Locks, as usually implemented, are not formalized in what they protect and when they must be acquired. If the system is any good, it will be documented, but programmers get no automated assistance in adhering to the rules.
Locks are low-level. To properly understand their interactions and what they mean for synchronization, you have to consider all possible ways the concurrent executions might interleaving, and all possible ways code might be reordered. Flow-dependent reasoning is already tricky for a single thread of execution, but concurrency makes the number of paths to consider explode.

Functional programming advocates like to argue that OOP also needs far more synchronization because it uses far more shared mutable state, but this is beside the point here. How much synchronization is needed is orthogonal to how you choose to synchronize.

It’s not the locking that is hard to understand. Locks are easy. They work just like the locks in real life. It’s the concurrency that’s hard to understand.

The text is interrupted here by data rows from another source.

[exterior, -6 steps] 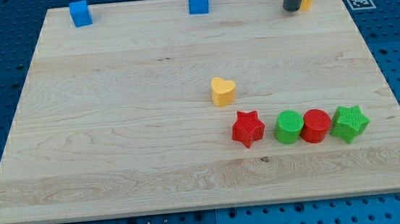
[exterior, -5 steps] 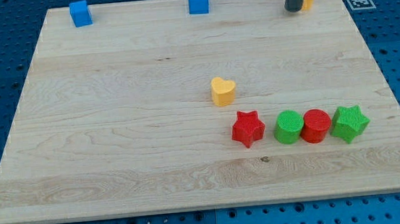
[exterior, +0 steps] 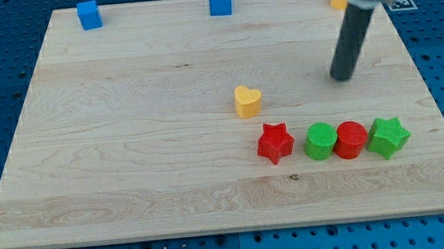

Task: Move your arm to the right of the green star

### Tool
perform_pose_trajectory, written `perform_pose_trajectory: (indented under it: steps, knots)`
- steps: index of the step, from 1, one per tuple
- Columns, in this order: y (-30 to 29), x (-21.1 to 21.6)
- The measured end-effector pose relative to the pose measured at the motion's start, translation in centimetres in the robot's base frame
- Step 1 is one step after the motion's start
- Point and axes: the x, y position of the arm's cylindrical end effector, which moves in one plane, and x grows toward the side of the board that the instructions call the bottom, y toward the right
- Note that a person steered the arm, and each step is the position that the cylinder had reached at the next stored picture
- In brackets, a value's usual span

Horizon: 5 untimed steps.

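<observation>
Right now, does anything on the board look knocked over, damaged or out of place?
Nothing stands out. The green star sits upright at the right end of its row, beside the red cylinder. My tip is above that row toward the view's top, touching no block.

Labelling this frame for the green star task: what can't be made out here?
- Yellow block, camera view, the view's top: the rod covers most of it, so its shape is unreadable.
- Rod's upper part: cut off by the view's top edge.
- My tip: visible, above the green star; board contact can't be confirmed.
</observation>
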Motion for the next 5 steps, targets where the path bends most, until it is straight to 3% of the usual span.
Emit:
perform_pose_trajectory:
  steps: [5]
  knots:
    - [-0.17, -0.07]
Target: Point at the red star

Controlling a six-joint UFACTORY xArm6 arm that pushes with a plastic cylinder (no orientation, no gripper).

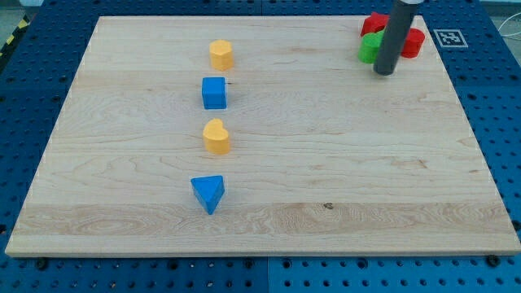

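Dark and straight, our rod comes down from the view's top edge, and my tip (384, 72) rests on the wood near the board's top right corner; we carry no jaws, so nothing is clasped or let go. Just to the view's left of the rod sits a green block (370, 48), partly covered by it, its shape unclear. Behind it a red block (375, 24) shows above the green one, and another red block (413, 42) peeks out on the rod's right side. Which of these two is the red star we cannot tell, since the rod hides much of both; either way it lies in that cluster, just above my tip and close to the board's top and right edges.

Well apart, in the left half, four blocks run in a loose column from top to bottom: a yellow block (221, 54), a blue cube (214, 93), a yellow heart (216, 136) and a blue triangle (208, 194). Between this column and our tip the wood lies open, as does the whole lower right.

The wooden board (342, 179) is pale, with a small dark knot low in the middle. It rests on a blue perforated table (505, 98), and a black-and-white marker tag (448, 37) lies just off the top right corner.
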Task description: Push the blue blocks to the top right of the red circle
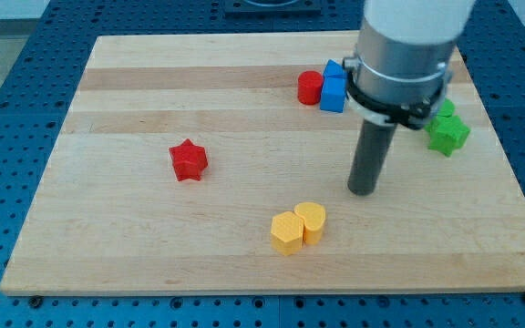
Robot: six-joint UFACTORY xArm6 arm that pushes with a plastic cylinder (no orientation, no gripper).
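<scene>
The red circle [310,87] stands near the view's top, right of centre. Two blue blocks touch its right side: a blue cube [333,94] in front and another blue block [335,70] behind it, partly hidden by the arm. My tip [363,190] rests on the board below and to the right of them, well apart from every block.
A red star [188,160] lies at the view's left centre. A yellow hexagon [287,232] and a yellow rounded block [311,220] touch near the bottom centre. Two green blocks [447,130] sit at the right, partly behind the arm. The wooden board [108,246] ends near them.
</scene>
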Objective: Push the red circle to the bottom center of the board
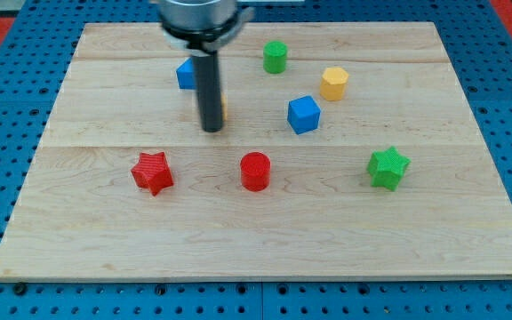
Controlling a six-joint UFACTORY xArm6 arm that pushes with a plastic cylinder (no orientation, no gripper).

The only reason locking makes people’s head spin is that we only ever use it in concurrent systems. But imagine for a moment that we had a highly concurrent system with no synchronization whatsoever; the system’s state would over time change to hilariously invalid configurations. Many of those configurations are just as hard to understand; they make people go “Huh? How on Earth could this ever happen?” The reason is that we are not built to understand the weird mix of simultaneous and and alternating changes that modern time-slicing systems yield. Little else in real life works that way, so our brains have a really hard time with it.

I don’t have any experience with STM but I’ll address the locking part.

Getting single threaded code right is hard. It’s pretty telling that the prevalent methodology is to create a large battery of unit tests and hope that if they all pass, nothing is wrong. For code that won’t result in loss of life or billions of dollars, that’s a reasonable approximation, but the point I’m trying to make is that proving code correct is hard. Harder than most people are willing to put effort into.

Now consider concurrent code using locks. To prove it works, you have to prove that you’ve manually synchronized the threads properly for every possible interleaving/scheduling. That’s a monumental task. And if you screw up, because the code is non-deterministic, the buggy behavior is non-deterministic too! It’s not unlike manual memory management, except that tracking resources in single-threaded code is easier (yet still too hard to get right).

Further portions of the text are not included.